#### Data block:
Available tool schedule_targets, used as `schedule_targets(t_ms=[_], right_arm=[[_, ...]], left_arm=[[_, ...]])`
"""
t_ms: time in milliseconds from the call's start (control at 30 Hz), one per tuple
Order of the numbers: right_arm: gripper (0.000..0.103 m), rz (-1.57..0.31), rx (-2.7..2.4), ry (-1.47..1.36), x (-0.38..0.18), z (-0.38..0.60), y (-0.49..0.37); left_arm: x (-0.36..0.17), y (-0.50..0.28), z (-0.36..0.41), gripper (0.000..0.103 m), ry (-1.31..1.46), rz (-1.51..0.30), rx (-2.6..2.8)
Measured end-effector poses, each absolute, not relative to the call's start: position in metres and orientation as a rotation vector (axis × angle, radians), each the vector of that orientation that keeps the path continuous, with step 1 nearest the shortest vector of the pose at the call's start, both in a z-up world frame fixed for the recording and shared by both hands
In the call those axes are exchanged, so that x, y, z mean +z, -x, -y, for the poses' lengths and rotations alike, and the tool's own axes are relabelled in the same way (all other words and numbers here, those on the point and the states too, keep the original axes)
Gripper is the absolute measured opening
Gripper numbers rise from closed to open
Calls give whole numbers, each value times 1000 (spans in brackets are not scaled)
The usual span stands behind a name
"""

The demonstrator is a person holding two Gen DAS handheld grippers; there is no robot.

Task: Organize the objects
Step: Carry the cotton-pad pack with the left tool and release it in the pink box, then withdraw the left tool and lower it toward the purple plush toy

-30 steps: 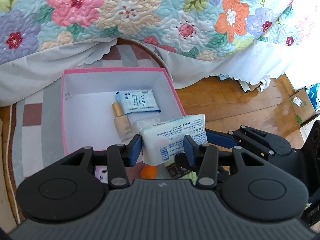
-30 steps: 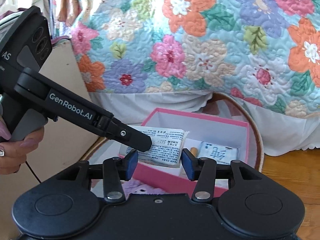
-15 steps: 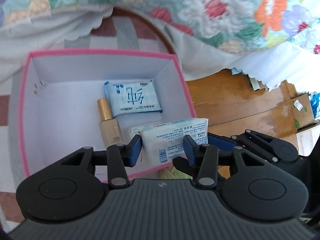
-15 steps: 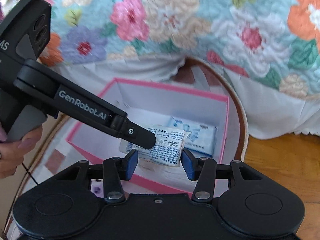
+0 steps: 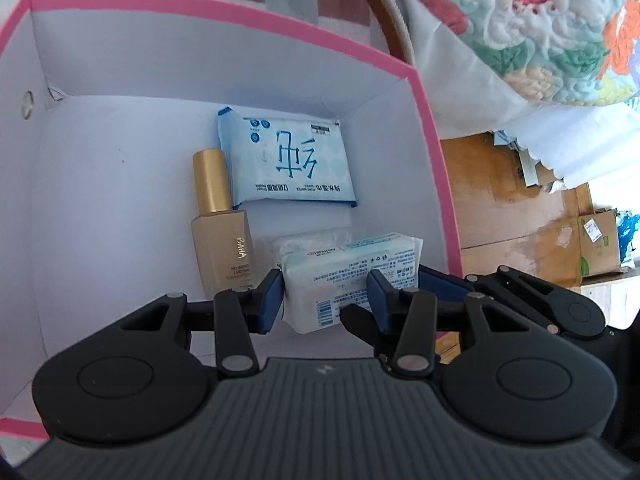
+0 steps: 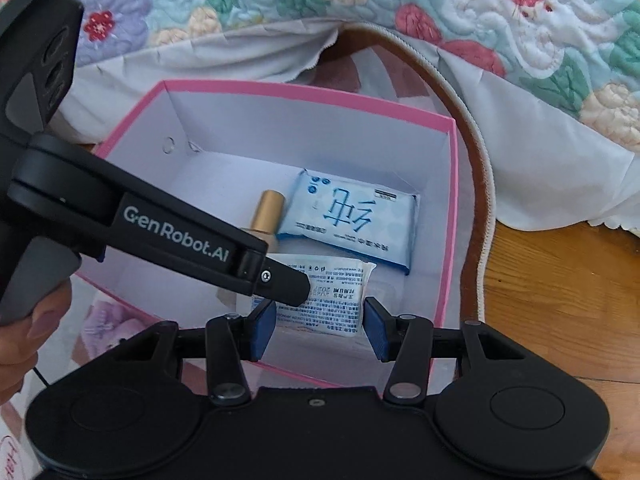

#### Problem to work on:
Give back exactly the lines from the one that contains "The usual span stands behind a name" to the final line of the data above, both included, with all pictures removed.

#### Reply to the exercise:
The usual span stands behind a name
"""

The demonstrator is a person holding two Gen DAS handheld grippers; there is no robot.

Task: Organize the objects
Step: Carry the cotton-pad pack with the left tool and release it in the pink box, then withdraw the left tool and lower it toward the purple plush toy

-30 steps: 
-30 steps: 
-15 steps: 
-15 steps: 
+0 steps: 
+0 steps: 

That completes the output for this exercise.